Alex Goodman is a Canadian jazz guitarist currently residing in New York City.

Biography

A native of Toronto, Canada, Goodman initially attended McGill University as a political science major.  He later opted to return to Toronto to study music at the University of Toronto before relocating to New York City to complete a Master's degree at Manhattan School of Music.

In 2013, Goodman received a nomination for Canada's Juno Award for Contemporary Jazz Album of the Year. The album, Bridges, featured original music by Goodman as well as arrangements of compositions by Béla Bartók and Frédéric Chopin. He also received the 2013 ASCAP Herb Alpert Jazz Composer Award.

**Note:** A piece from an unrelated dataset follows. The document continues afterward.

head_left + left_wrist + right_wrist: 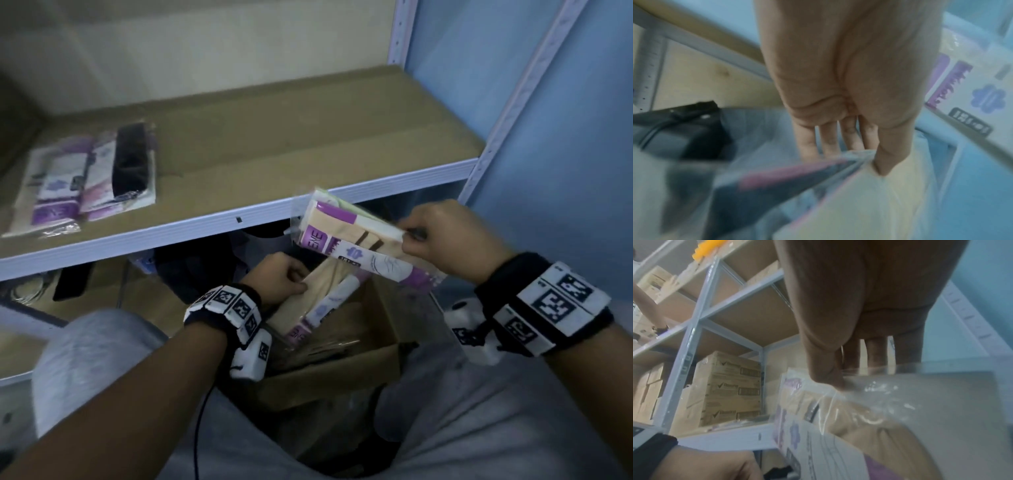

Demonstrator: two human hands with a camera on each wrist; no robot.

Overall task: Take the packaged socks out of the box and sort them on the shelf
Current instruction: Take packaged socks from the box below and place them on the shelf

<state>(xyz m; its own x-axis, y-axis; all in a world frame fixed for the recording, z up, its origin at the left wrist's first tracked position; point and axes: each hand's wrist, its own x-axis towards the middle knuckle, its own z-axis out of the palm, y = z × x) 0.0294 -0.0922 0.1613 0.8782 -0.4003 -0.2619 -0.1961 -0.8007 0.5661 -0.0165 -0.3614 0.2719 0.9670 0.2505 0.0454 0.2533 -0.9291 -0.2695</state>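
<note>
The shelf (260, 192), a pale metal frame lined with brown cardboard, runs across just beyond both hands, its front rail a little above them. Below the hands sits the cardboard box (342, 370), open, wedged between the person's grey-clad knees. Far off to the left of the left hand, well apart from it, a small group of sock packs (85, 178) lies flat on the shelf board, purple and white labels side by side with a black pair on the right. The right hand (455, 240) is up in front of the shelf rail, thumb and fingers pinched together on the edge of a clear-wrapped pack of beige socks (346, 246) that sticks out to its left, tilted, with a purple and white label; from the right wrist view the thumb (826, 376) presses down on the plastic while the fingers sit behind it. The left hand (281, 277) is lower, just over the box mouth, its thumb and fingers clamped on the top end of a second beige pack (315, 301), which hangs down from it into the box. The two packs are near each other, and I can't tell whether they touch.
</note>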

In July 2014, Goodman became the first Canadian to win both first prize and the Public's Choice Award at the prestigious SOCAR Montreux International Jazz Guitar Competition.

He has worked with artists including John Patitucci, Manuel Valera, Ari Hoenig, Tim Ries, Dick Oatts, John Riley, Jimmy MacBride, Rich Perry, Dan Tepfer and others.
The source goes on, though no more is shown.